__DATA LISTING__.
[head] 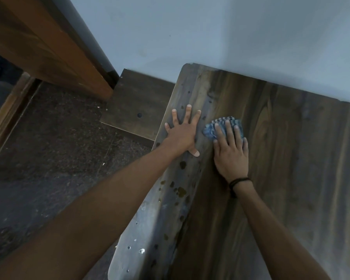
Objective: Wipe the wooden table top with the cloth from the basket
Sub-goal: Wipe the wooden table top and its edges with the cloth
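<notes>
While the right hand (pixel 230 156) lay flat with straight fingers, pressing the blue cloth (pixel 210 131) onto the wooden surface (pixel 291 158), the left hand (pixel 181 134) rested just beside it. Its fingers were spread on the pale strip along the surface's left edge. Neither of the hands pinched anything. The cloth sat bunched under the right fingers, near the far left corner and short of the wall (pixel 210 37). Dark spots (pixel 181 190) ran along that left strip toward the person, so the remaining work probably lay nearward and left of the cloth. Much of the cloth was hidden beneath the fingers. The surface's right side and near end were cut off, and no basket was in view.
</notes>
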`<action>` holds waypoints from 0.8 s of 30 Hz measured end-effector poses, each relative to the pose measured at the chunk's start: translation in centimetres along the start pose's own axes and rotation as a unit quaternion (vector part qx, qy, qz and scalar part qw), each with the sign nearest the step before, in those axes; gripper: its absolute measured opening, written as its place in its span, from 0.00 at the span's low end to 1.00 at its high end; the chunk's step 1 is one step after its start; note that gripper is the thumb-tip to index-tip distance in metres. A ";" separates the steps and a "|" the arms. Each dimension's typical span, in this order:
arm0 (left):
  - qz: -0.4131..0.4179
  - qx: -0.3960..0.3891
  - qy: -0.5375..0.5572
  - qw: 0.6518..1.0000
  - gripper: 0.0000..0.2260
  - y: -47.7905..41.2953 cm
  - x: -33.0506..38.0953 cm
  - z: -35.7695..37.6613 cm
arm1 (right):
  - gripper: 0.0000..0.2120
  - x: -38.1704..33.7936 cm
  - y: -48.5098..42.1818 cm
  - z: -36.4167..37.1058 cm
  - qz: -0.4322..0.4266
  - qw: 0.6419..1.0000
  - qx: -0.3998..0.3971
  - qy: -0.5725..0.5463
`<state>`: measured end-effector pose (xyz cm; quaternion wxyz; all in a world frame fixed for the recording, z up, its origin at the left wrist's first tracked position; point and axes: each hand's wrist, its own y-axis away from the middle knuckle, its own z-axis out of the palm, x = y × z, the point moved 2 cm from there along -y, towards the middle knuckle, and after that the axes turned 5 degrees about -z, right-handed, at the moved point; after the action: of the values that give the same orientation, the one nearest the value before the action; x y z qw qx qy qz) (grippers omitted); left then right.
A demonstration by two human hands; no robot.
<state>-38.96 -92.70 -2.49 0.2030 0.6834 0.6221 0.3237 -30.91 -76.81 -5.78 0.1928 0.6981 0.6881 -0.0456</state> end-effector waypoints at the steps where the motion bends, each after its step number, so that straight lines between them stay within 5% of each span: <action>1: 0.003 0.002 -0.002 1.000 0.65 0.0 0.0 0.0 | 0.25 0.6 -1.6 -0.5 0.002 1.000 0.004 0.001; 7: 0.012 0.001 -0.001 1.000 0.64 0.6 -0.3 -0.2 | 0.26 1.6 -12.5 -3.4 0.037 0.998 0.011 -0.050; 16: 0.035 0.001 -0.076 0.997 0.65 2.7 -3.4 -0.3 | 0.25 -0.3 3.6 1.2 0.056 0.998 0.028 -0.008; 24: 0.039 -0.029 -0.144 0.988 0.68 3.4 -4.3 1.8 | 0.26 -0.8 -9.5 -2.2 0.005 1.000 0.011 -0.027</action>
<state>-35.31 -97.16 -2.25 0.2975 0.7404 0.5496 0.2475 -40.69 -77.00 -5.46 0.2041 0.7023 0.6783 -0.0714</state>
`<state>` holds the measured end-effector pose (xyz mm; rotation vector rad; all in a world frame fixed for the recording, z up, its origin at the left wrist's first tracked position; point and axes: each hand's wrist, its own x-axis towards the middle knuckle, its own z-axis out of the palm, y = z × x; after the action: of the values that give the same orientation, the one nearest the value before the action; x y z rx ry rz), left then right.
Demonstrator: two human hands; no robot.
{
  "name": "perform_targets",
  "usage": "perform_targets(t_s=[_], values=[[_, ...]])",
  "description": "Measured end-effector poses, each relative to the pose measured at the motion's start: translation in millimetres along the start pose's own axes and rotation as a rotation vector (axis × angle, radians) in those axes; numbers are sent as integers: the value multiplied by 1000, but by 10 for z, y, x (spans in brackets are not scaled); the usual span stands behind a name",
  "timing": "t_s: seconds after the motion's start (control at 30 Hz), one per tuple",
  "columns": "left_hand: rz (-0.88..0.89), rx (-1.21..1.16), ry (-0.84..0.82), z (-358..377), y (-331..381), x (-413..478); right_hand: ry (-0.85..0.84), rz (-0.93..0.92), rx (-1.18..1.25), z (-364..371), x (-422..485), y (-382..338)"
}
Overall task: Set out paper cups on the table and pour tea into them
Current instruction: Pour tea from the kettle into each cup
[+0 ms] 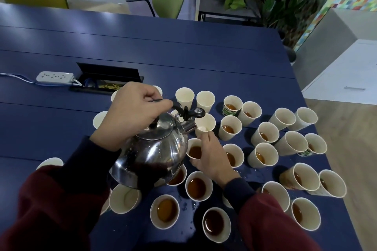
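Left hand fingers grip the steel kettle handle; right hand fingers hold a tea-filled paper cup at the kettle's 3 o'clock.

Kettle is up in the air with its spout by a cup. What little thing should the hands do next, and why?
Probably tip the kettle a little more. The left hand holds its handle, the spout's cap is open, and the spout sits at the rim of an empty cup that the right hand reaches toward. No tea shows in that cup, while the cups nearer already hold some.
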<state>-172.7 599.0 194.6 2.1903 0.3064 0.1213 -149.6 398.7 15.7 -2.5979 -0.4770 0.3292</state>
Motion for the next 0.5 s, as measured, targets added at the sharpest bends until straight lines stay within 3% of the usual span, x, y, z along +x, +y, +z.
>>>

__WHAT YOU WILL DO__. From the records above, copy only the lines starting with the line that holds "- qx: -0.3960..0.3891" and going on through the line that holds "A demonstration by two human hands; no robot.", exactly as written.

__RESULT FOR THIS EXERCISE__.
  - qx: -0.3960..0.3891
  - qy: -0.5375..0.5572
  - qw: 0.6518..1.0000
  - gripper: 0.0000..0.2260
  - y: -47.7905..41.2953 cm
  - x: -33.0506..38.0953 cm
  - z: -35.7695..37.6613 cm
arm1 (right):
  - gripper: 0.0000..0.2120
  - x: -38.1704..33.7936 cm
  - y: -48.5098..42.1818 cm
  - z: -36.4167..37.1058 cm
  - qz: -0.4322..0.4266
  - qw: 0.6419..1.0000
  - qx: -0.3998..0.3971
  - qy: -0.5725..0.5463
`<state>`: measured end-effector pose (xyz cm; quaternion wxyz; all in a world frame fixed for the recording, z up, its origin at the left wrist's first tracked position; point and axes: each hand's wrist, its own y-axis away from the middle knuckle, its own z-axis out of the palm, x = y × z, the point moved 2 cm from there along -y, towards the middle knuckle, and after that the axes turned 5 degrees about -z, right-handed, at the moved point; after the action: of the values that give the same orientation, the one nearest the value before the action; x y z qw qx qy qz) (grippers omitted); left then right.
A demonstration by two human hands; no robot.

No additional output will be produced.